Indeed, certain homogeneous catalytic systems for the cleavage and functionalization of alcohols have been extensively developed in recent decades. Most of these reaction classes are still limited by an over-reliance on stoichiometric and ecologically unfriendly oxidants, a substantial excess of a strong base and/or a high loading of precious metal catalysts.

The researchers devised a unique and efficient approach for the direct synthesis of amides using oxygen as an environmentally friendly oxidant and ammonia as a nitrogen supply via heterogeneous manganese oxide catalyzed sequential cleavage and amidation of C-C bonds in alcohols.

Researchers discovered that a wide range of primary and secondary alcohols, 1,2-diols, and even lignin model compounds like β-O-4 and β-1 could smoothly undergo C–C bond cleavage to give one- or multiple-carbon shorter amides. Furthermore, by slightly altering the reaction conditions, alcohols might be cleaved and cyanated to get access to sterically hindered nitriles.

This procedure has a wide substrate scope, strong functional-group tolerance, easy scalability, a cost-effective and recyclable catalyst and uses easily accessible starting ingredients. It is used for late-stage amidation and cyanation of bioactive alcohols, making it a quick and easy technique to make natural product derivatives for drug development and chemical biology.
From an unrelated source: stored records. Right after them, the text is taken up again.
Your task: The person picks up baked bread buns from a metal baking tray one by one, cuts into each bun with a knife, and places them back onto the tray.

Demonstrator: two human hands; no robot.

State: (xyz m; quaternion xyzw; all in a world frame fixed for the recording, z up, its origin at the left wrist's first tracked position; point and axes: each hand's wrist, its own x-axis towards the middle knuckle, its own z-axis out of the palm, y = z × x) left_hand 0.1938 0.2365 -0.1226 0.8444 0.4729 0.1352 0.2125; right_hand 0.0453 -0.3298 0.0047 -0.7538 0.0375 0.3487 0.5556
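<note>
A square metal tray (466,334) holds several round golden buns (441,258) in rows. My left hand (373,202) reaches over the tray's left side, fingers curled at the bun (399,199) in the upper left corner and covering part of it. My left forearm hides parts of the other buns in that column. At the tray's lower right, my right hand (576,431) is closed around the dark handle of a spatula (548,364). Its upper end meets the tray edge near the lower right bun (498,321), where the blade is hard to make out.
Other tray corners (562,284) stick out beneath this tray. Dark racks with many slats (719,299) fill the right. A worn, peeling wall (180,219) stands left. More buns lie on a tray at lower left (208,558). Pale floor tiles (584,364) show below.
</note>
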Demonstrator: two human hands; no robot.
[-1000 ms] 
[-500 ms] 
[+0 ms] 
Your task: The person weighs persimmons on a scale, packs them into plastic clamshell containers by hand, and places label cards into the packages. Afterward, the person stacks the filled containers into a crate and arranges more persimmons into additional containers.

Therefore, this method not only complements existing protocols for transformations of alcohols but also expands the new application of the abundant fossil resources and renewable biomass.

 Professor Wen Dai, Dalian Institute of Chemical Physics, Chinese Academy of Sciences

The National Natural Science Foundation of China-funded the research.

Journal Reference:

He, P., et al. (2022) Heterogeneous manganese-oxide-catalyzed successive cleavage and functionalization of alcohols to access amides and nitriles. Chem.